REVIEW BY MEREDITH MCKINNIE

“People are so afraid of hauntings but I pray for them. Lord, clear me out so I can be with all that have lived through me. There are the sweet hauntings, the tender ones you yearn for. Just one minute with the great beyond, I beg of him, and now he’s starting to respond.”

This intergenerational novel explores the ties between women, culture, and identity. Told from two perspectives, the story weaves between 1855, when Josephine was a young girl enslaved on the plantation, to 1924, when Jospehine is free and facing the threat of the Ku Klux Klan. Her great-granddaughter Ava’s struggles in 2017 mirror the family history, where race is the root of contention. Each chapter shifts in time, showing the consistent heartbeat of racial strife against America’s evolving historical contexts.

The story opens in New Orleans with Ava and her only son considering moving in with Ava’s white grandmother Martha, a wealthy woman who wants Ava to care for her. Faced with financial insecurity since her divorce, Ava takes the leap, leaving her low-paying job and moving her son to a new school.Ava is forced to confront old demons, namely the generational conflict resulting from her black mother and white father’s union years ago and the existent animosity between Ava’s mother and Martha. 

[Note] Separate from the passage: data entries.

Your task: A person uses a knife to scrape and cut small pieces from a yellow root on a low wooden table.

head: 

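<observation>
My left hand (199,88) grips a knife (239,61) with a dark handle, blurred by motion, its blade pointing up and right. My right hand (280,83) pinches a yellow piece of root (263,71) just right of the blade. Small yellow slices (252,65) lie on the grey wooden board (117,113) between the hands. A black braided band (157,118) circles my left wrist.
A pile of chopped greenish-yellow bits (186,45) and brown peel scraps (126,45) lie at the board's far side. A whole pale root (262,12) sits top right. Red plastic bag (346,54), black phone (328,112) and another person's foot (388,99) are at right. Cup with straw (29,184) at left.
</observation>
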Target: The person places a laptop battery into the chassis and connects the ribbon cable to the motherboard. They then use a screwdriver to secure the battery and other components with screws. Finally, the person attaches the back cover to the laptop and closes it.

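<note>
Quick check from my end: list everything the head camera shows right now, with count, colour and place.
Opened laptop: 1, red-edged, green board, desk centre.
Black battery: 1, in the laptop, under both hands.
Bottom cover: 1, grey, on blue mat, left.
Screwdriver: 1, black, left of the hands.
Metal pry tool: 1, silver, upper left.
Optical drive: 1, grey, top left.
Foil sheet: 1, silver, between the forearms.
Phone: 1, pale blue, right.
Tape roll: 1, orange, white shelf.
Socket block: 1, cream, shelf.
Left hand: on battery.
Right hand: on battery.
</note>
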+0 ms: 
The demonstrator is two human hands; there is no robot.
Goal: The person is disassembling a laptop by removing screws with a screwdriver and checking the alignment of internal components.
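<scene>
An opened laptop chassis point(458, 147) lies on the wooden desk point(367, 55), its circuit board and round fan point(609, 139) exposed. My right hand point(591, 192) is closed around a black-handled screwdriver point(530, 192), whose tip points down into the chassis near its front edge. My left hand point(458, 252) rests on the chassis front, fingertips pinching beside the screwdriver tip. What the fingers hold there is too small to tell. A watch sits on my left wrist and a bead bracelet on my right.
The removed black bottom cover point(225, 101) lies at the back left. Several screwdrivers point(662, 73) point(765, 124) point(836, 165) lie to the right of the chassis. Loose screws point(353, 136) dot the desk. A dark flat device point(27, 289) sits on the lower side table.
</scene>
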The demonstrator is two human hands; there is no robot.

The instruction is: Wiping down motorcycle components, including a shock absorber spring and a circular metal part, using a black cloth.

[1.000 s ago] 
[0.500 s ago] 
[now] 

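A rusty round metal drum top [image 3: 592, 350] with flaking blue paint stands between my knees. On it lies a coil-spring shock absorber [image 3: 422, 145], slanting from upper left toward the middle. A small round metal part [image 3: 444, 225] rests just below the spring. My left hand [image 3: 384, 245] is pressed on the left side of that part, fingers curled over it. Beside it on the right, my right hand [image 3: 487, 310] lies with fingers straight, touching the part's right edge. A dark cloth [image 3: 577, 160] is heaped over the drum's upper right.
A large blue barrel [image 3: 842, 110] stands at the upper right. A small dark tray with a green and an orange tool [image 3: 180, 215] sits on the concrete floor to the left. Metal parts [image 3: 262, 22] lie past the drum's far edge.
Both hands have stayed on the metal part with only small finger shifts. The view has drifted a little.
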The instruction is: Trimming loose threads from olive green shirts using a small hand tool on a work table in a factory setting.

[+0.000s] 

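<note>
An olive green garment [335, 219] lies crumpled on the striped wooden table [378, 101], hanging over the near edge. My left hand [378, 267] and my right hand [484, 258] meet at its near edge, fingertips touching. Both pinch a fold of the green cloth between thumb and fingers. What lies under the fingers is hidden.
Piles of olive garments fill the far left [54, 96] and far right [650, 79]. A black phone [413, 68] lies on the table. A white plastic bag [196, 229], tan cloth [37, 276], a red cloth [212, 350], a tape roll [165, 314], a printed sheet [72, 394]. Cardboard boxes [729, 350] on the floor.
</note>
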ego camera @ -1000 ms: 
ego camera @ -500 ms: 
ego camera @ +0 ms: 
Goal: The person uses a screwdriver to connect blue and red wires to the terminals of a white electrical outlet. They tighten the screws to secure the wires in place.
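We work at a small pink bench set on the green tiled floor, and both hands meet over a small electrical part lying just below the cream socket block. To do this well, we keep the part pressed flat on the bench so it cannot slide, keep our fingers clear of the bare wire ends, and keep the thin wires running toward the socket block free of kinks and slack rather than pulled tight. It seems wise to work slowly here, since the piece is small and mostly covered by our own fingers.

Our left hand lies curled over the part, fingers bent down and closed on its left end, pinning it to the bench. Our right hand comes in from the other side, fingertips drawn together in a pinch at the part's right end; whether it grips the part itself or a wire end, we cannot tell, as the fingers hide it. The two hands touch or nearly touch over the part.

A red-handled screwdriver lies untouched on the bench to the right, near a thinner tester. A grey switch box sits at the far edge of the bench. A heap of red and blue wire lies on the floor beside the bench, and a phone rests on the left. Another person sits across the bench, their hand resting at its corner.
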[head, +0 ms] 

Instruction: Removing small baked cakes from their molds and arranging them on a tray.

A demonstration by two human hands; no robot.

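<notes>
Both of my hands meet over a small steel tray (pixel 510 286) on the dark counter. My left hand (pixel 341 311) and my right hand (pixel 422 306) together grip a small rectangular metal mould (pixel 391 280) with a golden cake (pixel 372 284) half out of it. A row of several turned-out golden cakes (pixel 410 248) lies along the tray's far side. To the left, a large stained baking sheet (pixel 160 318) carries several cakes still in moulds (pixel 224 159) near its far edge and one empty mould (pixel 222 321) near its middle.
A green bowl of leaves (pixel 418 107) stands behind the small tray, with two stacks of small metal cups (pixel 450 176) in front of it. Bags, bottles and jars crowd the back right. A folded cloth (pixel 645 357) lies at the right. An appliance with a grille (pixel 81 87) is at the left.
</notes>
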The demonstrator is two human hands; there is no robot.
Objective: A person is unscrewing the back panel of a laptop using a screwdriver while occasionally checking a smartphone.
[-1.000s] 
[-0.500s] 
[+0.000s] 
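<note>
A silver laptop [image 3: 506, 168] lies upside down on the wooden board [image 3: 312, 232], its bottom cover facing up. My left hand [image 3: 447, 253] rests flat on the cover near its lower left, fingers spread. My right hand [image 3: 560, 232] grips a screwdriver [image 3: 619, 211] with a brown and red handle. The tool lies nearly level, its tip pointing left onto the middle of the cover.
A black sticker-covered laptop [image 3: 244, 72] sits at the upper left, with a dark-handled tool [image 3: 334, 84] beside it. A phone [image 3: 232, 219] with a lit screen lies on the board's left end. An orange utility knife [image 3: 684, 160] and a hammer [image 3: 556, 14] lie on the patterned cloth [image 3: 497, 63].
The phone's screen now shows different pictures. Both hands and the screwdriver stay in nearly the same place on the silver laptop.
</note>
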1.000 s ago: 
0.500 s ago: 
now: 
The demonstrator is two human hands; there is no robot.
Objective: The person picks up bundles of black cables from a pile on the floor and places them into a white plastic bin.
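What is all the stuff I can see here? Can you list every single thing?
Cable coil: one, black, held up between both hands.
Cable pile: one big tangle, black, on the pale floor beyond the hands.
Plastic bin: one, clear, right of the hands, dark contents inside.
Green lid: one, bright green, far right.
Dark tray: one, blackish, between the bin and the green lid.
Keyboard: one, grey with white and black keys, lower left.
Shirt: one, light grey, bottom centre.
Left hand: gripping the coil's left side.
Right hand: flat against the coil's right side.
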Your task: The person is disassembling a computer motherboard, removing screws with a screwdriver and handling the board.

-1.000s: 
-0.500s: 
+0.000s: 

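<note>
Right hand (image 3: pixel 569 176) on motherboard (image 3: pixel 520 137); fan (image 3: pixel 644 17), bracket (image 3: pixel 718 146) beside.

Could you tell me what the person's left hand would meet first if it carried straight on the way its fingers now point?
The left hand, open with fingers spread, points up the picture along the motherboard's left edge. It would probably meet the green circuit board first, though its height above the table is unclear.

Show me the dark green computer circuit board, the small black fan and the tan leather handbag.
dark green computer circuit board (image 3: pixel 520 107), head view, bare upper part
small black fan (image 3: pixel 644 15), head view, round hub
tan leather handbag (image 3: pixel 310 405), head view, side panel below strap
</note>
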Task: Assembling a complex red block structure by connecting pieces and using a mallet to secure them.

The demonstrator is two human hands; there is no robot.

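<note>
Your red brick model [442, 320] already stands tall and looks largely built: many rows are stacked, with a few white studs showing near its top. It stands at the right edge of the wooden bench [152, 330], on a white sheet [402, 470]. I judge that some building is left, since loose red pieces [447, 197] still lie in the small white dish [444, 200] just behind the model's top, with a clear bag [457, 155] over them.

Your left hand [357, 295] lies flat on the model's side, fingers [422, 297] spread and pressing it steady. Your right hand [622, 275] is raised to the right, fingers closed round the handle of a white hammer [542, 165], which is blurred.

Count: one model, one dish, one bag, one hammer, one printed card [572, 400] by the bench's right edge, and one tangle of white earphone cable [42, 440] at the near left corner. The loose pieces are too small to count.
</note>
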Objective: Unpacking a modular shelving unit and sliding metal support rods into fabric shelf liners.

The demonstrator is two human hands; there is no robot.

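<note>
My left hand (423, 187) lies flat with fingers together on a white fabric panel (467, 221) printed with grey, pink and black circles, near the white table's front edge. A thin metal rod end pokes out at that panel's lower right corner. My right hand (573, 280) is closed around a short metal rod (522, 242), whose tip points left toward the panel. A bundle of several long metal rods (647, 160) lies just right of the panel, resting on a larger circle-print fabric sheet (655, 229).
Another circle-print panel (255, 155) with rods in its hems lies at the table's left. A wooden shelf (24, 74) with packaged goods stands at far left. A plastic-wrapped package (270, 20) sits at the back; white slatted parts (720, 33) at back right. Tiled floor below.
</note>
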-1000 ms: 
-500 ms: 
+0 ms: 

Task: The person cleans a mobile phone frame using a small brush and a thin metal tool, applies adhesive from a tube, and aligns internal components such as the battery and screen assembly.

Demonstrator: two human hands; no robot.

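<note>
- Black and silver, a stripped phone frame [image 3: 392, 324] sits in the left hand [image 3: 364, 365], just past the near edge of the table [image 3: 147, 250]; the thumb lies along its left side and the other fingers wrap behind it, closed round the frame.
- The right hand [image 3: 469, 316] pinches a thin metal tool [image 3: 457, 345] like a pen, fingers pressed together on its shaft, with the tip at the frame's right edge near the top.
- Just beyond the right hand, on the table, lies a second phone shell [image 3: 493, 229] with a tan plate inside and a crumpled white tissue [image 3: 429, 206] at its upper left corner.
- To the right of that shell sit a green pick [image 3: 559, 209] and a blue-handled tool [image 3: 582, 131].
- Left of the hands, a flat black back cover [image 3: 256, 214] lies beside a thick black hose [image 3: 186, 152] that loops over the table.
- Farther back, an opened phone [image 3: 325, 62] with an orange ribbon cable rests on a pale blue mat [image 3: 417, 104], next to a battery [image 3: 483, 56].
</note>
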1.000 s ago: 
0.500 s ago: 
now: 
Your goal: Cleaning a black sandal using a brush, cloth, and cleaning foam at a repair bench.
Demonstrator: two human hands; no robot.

Josephine’s story is woven into Ava’s narrative, unfolding the backdrop of family history that enriches the current plot. When young Josephine’s family decides to flee the bondage of slavery, Jospehine’s whole world is rocked. Knowing only confinement, the promise of freedom threatens the only reality she knows. The novel then leaps sixty years forward, as Josephine, now a widow, has grown accustomed to freedom in a country that still harbors racial resentment. When Josephine befriends her white neighbor Charlotte, racial tensions resurface that threaten the family’s survival. 

I wasn’t sure I was going to like this book in the first few chapters. I felt Wilkerson dove so deep into each character, that the point-of-view shifts seemed abrupt. As I kept reading, I became more curious about how these stories would intersect, where and how the connection would evolve. I am so glad I didn’t give up, because the ending is so beautiful and vivid. Wilkerson shows us the fabric of family history, that who we are is directly tied to our ancestry, that the stories we are told affect the people we become. She pays particular attention to female bonds in this novel, that the struggles of black women makes them even more reliant on each other for survival. 

“I think about what my mama has said, that there are versions of ourselves, there are versions of ourselves within ourselves.”